Will the Utah Jazz Be Going on Sale?


by Marcel Mutoni @marcel_mutoni

For the Utah Jazz ownership group, the team is only the fourth-largest revenue generator in their stable of businesses. And depending on how this NBA lockout turns out, they may have to consider selling the franchise.

According to the Deseret News, economics might force the Jazz to go on the market, despite the late team owner’s vehement objections to such a thing:

Everybody wants basketball to be played, not delayed by a labor mess. But even if it brings pro hoops back sooner than later, an unfavorable collective bargaining resolution for Utah could adversely affect the organization as it tries to maintain a tradition of winning despite market-size challenges.

In fact, one source with intimate knowledge of the Larry H. Miller Group of Companies’ inner workings speculated that small-market-related economic hardships could force Jazz ownership to place a “For Sale” sign on the franchise.

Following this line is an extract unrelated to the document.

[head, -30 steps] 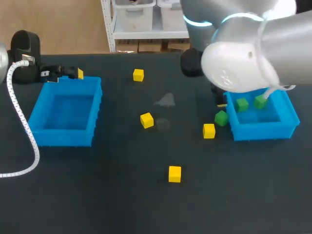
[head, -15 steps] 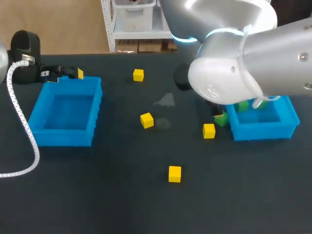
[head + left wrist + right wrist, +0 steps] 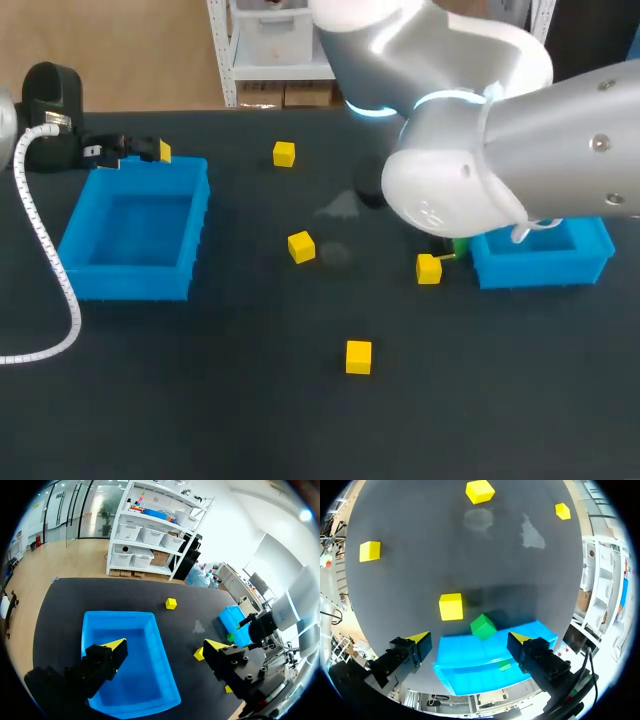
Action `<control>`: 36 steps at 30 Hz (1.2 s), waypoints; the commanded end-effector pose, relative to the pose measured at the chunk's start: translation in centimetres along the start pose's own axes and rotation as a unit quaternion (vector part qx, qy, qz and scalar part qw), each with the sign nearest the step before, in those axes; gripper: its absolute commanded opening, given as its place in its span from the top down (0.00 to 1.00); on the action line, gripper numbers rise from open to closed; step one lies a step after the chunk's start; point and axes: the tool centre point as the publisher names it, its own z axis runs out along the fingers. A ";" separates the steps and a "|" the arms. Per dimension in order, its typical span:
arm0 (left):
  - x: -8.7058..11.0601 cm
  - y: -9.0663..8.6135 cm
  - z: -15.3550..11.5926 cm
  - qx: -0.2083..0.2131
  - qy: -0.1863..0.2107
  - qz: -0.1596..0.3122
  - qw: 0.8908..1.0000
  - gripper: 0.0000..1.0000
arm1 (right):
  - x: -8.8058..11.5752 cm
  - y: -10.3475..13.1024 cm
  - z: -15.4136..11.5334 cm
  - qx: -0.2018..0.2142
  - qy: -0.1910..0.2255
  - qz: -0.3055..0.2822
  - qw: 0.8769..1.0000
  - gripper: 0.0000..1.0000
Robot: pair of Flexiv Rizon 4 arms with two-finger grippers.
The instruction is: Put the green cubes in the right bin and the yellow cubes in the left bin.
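Note:
The left blue bin (image 3: pixel 130 282) holds nothing I can see. My left gripper (image 3: pixel 140 150) hovers open at its back rim; in the left wrist view that gripper (image 3: pixel 165 648) looks down into the bin (image 3: pixel 125 630). My right arm (image 3: pixel 480 150) covers much of the right blue bin (image 3: pixel 545 270). My right gripper (image 3: pixel 470 639) is open above a green cube (image 3: pixel 483 626) lying just outside the bin (image 3: pixel 485 649), which holds another green cube (image 3: pixel 504 666). A yellow cube (image 3: pixel 451 606) sits close by. The outside green cube (image 3: pixel 461 247) barely shows in the head view.
Yellow cubes lie on the black table: one at the back (image 3: pixel 284 153), one in the middle (image 3: pixel 301 247), one beside the right bin (image 3: pixel 429 268), one near the front (image 3: pixel 359 357). A white cable (image 3: pixel 45 250) trails along the left bin.
My right arm has swung left and forward, from over the right bin to over the green cube beside it, now hiding the cubes inside. The left arm has not moved.

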 end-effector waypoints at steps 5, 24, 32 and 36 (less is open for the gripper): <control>0.1 0.2 0.0 0.004 -0.003 0.001 1.000 0.00 | -0.2 -0.7 1.5 -0.004 0.005 0.003 1.000 0.00; 0.1 0.2 0.0 0.004 -0.003 0.001 1.000 0.00 | 0.4 -1.0 4.4 -0.004 0.021 0.010 1.000 0.00; 0.1 0.2 0.0 0.004 -0.003 0.001 1.000 0.00 | 0.5 -1.2 5.2 0.001 0.025 0.011 1.000 0.00; 0.1 0.2 0.0 0.004 -0.003 0.001 1.000 0.00 | 0.6 -1.3 5.6 0.005 0.028 0.012 1.000 0.00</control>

The source told the Deseret News that the Jazz were expected to report losses in the $17 million range for the 2010-11 season. “If I was a betting man,” the source said, “my guess is that the Millers will sell the team within the next five years, unless this CBA changes the formula so that the team can make some money.”

Others say the Millers will never sell the Jazz. The late Larry H. Miller viewed the Jazz as a “community gift” to Utah. The self-made entrepreneur once put it like this, “Selling the Jazz would be like selling Canyonlands.”

The owners of the Utah Jazz, should they decide to sell, would be in line for enormous gains: the team was bought in 1986 by Larry H. Miller for $24 million. According to Forbes magazine, it’s now worth an estimated $343 million.

Not a bad profit margin for a team that claims to be losing money, huh?